● ABOUT THIS EXERCISE
The listing that follows is to be repeated exactly.

● AVAILABLE DATA

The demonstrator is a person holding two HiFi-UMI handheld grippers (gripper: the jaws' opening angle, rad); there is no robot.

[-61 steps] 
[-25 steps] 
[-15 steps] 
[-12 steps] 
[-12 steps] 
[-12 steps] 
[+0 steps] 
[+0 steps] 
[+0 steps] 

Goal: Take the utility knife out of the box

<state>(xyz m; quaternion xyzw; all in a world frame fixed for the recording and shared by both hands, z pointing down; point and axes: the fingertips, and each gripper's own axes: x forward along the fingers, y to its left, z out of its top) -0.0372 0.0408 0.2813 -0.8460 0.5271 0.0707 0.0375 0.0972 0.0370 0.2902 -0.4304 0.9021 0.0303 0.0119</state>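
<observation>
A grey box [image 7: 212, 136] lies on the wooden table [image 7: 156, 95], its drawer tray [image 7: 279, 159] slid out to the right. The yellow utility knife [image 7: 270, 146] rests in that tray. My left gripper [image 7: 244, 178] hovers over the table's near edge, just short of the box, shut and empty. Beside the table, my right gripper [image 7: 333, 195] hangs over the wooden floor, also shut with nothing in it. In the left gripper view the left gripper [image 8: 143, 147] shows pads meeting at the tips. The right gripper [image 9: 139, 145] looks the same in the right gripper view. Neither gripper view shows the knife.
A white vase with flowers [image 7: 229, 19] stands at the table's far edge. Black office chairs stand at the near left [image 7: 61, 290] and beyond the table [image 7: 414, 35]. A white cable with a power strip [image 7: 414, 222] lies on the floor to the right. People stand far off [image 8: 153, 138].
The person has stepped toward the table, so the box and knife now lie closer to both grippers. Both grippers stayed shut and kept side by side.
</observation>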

● OUTPUT BELOW
The demonstrator is a person holding two HiFi-UMI handheld grippers (gripper: the jaws' opening angle, rad); there is no robot.

[-61 steps] 
[-25 steps] 
[-15 steps] 
[-12 steps] 
[-12 steps] 
[-12 steps] 
[+0 steps] 
[+0 steps] 
[+0 steps] 

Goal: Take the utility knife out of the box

<state>(xyz m; quaternion xyzw; all in a world frame fixed for the recording and shared by both hands, z pointing down; point and axes: the fingertips, and each gripper's own axes: x forward along the fingers, y to its left, z out of its top) -0.0372 0.0408 0.2813 -0.8460 0.5271 0.0707 0.0375 0.0972 0.0370 0.2902 -0.4304 0.9021 0.0303 0.0119</state>
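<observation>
A grey box [image 7: 212, 136] lies on the wooden table [image 7: 156, 95], its drawer tray [image 7: 279, 159] slid out to the right. The yellow utility knife [image 7: 270, 146] rests in that tray. My left gripper [image 7: 244, 178] hovers over the table's near edge, just short of the box, shut and empty. Beside the table, my right gripper [image 7: 333, 195] hangs over the wooden floor, also shut with nothing in it. In the left gripper view the left gripper [image 8: 143, 147] shows pads meeting at the tips. The right gripper [image 9: 139, 145] looks the same in the right gripper view. Neither gripper view shows the knife.
A white vase with flowers [image 7: 229, 19] stands at the table's far edge. Black office chairs stand at the near left [image 7: 61, 290] and beyond the table [image 7: 414, 35]. A white cable with a power strip [image 7: 414, 222] lies on the floor to the right. People stand far off [image 8: 153, 138].
The person has stepped toward the table, so the box and knife now lie closer to both grippers. Both grippers stayed shut and kept side by side.
</observation>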

An answer has been given, and the exercise is complete.